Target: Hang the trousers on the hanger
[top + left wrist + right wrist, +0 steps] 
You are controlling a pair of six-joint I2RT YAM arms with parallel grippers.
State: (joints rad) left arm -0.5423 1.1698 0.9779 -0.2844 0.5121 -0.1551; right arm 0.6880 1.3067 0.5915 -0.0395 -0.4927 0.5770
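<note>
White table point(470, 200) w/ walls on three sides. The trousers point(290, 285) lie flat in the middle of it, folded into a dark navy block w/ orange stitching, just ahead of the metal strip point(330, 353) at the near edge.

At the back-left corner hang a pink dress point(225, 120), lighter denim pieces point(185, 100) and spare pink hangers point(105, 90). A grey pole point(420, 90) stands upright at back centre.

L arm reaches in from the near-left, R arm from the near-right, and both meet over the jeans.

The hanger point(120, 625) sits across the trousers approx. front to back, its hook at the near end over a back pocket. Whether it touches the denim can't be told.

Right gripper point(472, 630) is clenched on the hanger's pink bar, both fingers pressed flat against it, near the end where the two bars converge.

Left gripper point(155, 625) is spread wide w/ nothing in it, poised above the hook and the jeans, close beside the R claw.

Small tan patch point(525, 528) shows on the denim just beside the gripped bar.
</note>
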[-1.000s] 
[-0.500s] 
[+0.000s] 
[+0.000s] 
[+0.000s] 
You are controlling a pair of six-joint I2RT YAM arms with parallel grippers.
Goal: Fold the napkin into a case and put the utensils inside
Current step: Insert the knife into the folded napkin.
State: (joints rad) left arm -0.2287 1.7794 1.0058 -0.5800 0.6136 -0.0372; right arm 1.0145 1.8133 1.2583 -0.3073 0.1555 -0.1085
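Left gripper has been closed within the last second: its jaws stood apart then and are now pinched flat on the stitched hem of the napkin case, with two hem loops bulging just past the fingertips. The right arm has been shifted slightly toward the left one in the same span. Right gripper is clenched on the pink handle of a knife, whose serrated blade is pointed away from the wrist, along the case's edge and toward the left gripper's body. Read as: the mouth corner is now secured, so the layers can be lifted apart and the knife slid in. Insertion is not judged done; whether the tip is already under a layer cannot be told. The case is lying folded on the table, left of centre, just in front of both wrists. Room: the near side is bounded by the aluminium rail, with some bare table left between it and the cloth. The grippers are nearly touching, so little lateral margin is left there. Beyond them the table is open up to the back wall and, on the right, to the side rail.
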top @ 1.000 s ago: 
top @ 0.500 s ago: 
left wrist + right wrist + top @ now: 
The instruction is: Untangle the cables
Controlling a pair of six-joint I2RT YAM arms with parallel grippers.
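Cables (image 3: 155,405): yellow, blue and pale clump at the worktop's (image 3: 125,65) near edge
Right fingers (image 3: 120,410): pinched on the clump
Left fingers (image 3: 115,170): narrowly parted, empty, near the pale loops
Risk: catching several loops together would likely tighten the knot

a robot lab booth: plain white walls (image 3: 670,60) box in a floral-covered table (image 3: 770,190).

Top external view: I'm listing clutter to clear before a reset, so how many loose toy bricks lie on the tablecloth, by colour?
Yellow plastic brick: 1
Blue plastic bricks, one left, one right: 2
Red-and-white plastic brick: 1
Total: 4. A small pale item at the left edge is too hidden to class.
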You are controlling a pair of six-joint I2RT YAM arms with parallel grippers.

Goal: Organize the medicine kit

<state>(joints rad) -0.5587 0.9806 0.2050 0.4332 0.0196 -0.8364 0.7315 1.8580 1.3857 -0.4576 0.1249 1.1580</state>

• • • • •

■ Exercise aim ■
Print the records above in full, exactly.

■ Final answer ■
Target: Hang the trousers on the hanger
[top + left wrist + right wrist, +0 steps] 
You are controlling a pair of six-joint I2RT YAM arms with parallel grippers.
State: (joints rad) left arm -0.5423 1.1698 0.9779 -0.2844 0.5121 -0.1551; right arm 0.6880 1.3067 0.5915 -0.0395 -0.4927 0.5770
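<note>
White table point(470, 200) w/ walls on three sides. The trousers point(290, 285) lie flat in the middle of it, folded into a dark navy block w/ orange stitching, just ahead of the metal strip point(330, 353) at the near edge.

At the back-left corner hang a pink dress point(225, 120), lighter denim pieces point(185, 100) and spare pink hangers point(105, 90). A grey pole point(420, 90) stands upright at back centre.

L arm reaches in from the near-left, R arm from the near-right, and both meet over the jeans.

The hanger point(120, 625) sits across the trousers approx. front to back, its hook at the near end over a back pocket. Whether it touches the denim can't be told.

Right gripper point(472, 630) is clenched on the hanger's pink bar, both fingers pressed flat against it, near the end where the two bars converge.

Left gripper point(155, 625) is spread wide w/ nothing in it, poised above the hook and the jeans, close beside the R claw.

Small tan patch point(525, 528) shows on the denim just beside the gripped bar.
</note>
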[-1.000s] 
[-0.500s] 
[+0.000s] 
[+0.000s] 
[+0.000s] 
You are controlling a pair of six-joint I2RT YAM arms with parallel grippers.
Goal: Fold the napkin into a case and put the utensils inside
Current step: Insert the knife into the folded napkin.
State: (joints rad) left arm -0.2287 1.7794 1.0058 -0.5800 0.6136 -0.0372; right arm 1.0145 1.8133 1.2583 -0.3073 0.1555 -0.1085
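Left gripper has been closed within the last second: its jaws stood apart then and are now pinched flat on the stitched hem of the napkin case, with two hem loops bulging just past the fingertips. The right arm has been shifted slightly toward the left one in the same span. Right gripper is clenched on the pink handle of a knife, whose serrated blade is pointed away from the wrist, along the case's edge and toward the left gripper's body. Read as: the mouth corner is now secured, so the layers can be lifted apart and the knife slid in. Insertion is not judged done; whether the tip is already under a layer cannot be told. The case is lying folded on the table, left of centre, just in front of both wrists. Room: the near side is bounded by the aluminium rail, with some bare table left between it and the cloth. The grippers are nearly touching, so little lateral margin is left there. Beyond them the table is open up to the back wall and, on the right, to the side rail.
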top @ 1.000 s ago: 
top @ 0.500 s ago: 
left wrist + right wrist + top @ now: 
The instruction is: Untangle the cables
Controlling a pair of six-joint I2RT YAM arms with parallel grippers.
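Cables (image 3: 155,405): yellow, blue and pale clump at the worktop's (image 3: 125,65) near edge
Right fingers (image 3: 120,410): pinched on the clump
Left fingers (image 3: 115,170): narrowly parted, empty, near the pale loops
Risk: catching several loops together would likely tighten the knot

a robot lab booth: plain white walls (image 3: 670,60) box in a floral-covered table (image 3: 770,190).

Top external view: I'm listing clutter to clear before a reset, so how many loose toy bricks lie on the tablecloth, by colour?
Yellow plastic brick: 1
Blue plastic bricks, one left, one right: 2
Red-and-white plastic brick: 1
Total: 4. A small pale item at the left edge is too hidden to class.
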You are controlling a pair of six-joint I2RT YAM arms with parallel grippers.

Goal: Organize the medicine kit

<state>(joints rad) -0.5587 0.9806 0.2050 0.4332 0.0196 -0.8364 0.7315 1.8580 1.3857 -0.4576 0.1249 1.1580</state>

That concludes the answer to the exercise.